Méditerranée – 15/11/2024 – energiesdelamer.eu.

On s’y attendait un peu mais la COP 29 Climat couplée aux résultats de l’élection présidentielle américaine font le lit de l’inaction, pire de la régression en matière de transition écologique.

Il est toutefois rare que l’écart soit aussi grand entre un discours hors du temps et la réalité du terrain.

L’espace Euro-Méditerranée en est témoin. Les dérèglements climatiques sont sous nos yeux, de sécheresses estivales en déluges automnales. L’équilibre même de nos civilisations, occidentale, nord-africaine, méditerranéenne est en jeu. Nous sommes solidaires d’un Monde en commun qui s’effondre. La géohistoire braudélienne pèse peu face à une crise durable de notre Histoire naturelle où le temps des tempêtes s’accélère.
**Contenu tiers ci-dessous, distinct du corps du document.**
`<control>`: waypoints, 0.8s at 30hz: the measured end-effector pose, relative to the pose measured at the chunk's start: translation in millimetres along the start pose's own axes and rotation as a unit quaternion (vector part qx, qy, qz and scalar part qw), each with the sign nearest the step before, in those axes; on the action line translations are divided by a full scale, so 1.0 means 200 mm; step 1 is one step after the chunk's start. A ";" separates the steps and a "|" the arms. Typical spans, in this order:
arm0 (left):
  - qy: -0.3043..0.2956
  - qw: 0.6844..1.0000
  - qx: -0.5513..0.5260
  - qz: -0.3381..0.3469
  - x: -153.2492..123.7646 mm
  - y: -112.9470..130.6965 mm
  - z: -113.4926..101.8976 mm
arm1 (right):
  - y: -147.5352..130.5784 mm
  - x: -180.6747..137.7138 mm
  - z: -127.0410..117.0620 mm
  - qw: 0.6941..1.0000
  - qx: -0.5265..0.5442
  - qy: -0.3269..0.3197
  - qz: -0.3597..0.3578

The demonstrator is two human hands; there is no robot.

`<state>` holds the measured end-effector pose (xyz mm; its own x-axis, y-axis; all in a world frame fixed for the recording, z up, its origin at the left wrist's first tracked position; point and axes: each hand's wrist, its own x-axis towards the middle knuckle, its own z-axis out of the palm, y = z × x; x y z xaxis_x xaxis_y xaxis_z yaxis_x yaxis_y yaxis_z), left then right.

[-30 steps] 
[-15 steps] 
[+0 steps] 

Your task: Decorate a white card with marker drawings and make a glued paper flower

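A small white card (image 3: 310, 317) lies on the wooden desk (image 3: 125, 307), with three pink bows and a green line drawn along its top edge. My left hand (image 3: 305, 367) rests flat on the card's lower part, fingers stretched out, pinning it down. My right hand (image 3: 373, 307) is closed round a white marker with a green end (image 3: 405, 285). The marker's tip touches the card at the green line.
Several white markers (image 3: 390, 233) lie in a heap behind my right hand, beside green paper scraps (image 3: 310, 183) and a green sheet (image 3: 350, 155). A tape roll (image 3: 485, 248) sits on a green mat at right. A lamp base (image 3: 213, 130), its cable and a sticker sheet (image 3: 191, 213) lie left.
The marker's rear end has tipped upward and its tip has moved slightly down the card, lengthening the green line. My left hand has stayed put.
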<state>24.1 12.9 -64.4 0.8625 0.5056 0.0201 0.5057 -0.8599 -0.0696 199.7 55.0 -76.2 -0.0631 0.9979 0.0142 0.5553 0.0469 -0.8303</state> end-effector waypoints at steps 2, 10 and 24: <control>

L’ouragans Milton nous l’a rappelé cruellement il y a peu ; nous portons encore le deuil des inondations meurtrières du 29 octobre 2024, sur l’est de l’Espagne, et particulièrement la région de Valence.

Alors que faire ? Se désespérer ? Renoncer ? Au-delà des grippages de la COP29 et des menaces qui planent sur l’Accord de Paris de 2015, il faut sans doute revenir au terrain. Les acteurs clefs sont les collectivités territoriales et les entreprises pour faire face, envers et contre tout. Les Territoires sont tellement confrontés au mur des réalités qu’ils ne peuvent plus faire marche arrière, en particulier en Méditerranée où les inondations descendues des montagnes, celles qui ravagent l’arrière-pays niçois ou les hautes vallées dauphinoises, succèdent aux submersions venues de la mer avec le sel qui ronge la Camargue en prime.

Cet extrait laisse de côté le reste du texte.